結果として今回の新人賞は、受賞者それぞれが仕事に対する無二のアプローチを持っていて、バラエティに富んだものとなった。選考委員もまた高潔な志操をもって選考に臨んでおり、それゆえ白熱した議論が交わされるシーンもあったが、各賞に触れ、誠意と厳格さをもって、現在予測されうる最も公平でピュアな所産であったと感じている。また、名門チームに在籍していないとなかなか受賞できないような昨今の雰囲気の中、久々に東京以外の地域からの受賞者が現れたことにも触れておきたい。

色部義昭
新人賞の選考にあたっては、強く訴えかける「濃い味付け」のものに目が留まりやすい傾向もやや否めない中、奇をてらわず、全体にスタティックなアプローチながら、伝える内容をしっかりと掴んで定着させている点は新人らしからぬ仕事ぶりと言える。

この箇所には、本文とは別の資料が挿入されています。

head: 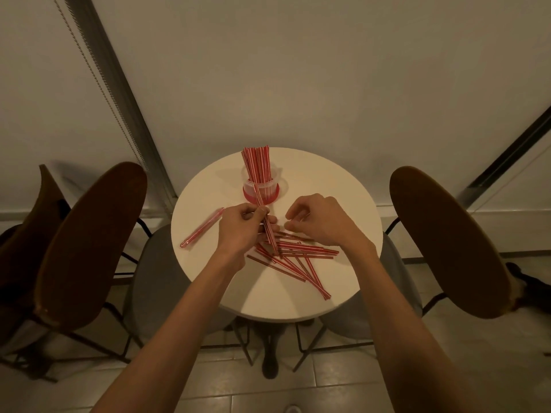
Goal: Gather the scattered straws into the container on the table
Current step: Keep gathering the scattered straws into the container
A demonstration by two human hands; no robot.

モノトーンの仕事が多いのも自信の表れであろうか。個性あるポスターワークからスタンダードなサイン計画の仕事に至るまで安定した力を見せている。文字要素の扱いなども確かであり、高水準を保った本格派の登場を感じさせる。


えぐちりか
パワフルであることは我々の職能に必要な才覚のひとつである。目指した表現を、周辺を巻き込みながら力強く射抜いている点において、作者の「作りたい」「表現したい」という意志の強さが際立って作品から漲っており、それらが選考委員の心を掴んだに違いない。今回受賞の対象となった作品群は、ハッピーな世界観にひと摘み毒を盛るような絶妙とも言えるトーン作りに挑戦したものが多かったが、これらの腕力からして目的に合わせて表現するレンジをもっと発揮できそうな気配である。


岡田善敬
自主制作のタイプフェイス「オバケ!ホント?」は、私たちが忘れかけていた「fun to design」とも言うべき純粋に造る喜びをあらためて想起させてくれる仕事であった。作品の存在感自体が時にコンセプトを凌駕する瞬間があるのだと再認識できる作品であったと思う。作品をつぶさに見ると、個々のかたちのつめ方、画面のコンポジションなど構成意識もしっかりとしていて、目指すイメージに的確に追い込む手腕がうかがわれる。これらを実現するには目的を絞る勇気と念入りな構想が必要であったに違いない。


榮 良太
複数の仕事が集まることで作者の力量が更に顕在化し、高く評価されたと思われる。色とかたち、文字の扱い、すべてが軽妙で、ツボを得た小気味良さをもって、どこかひょうひょうとした今どきの空気感を感じさせる。また一貫してそのトーンが乱れないのは安定した表現力と経験値によるものだろう。手垢を感じさせないスマートな表現でありながらこれらの仕事が薄っぺらく見えないのは、表現しているものを作者が充分に咀嚼して自分のものとしているからだと思われる。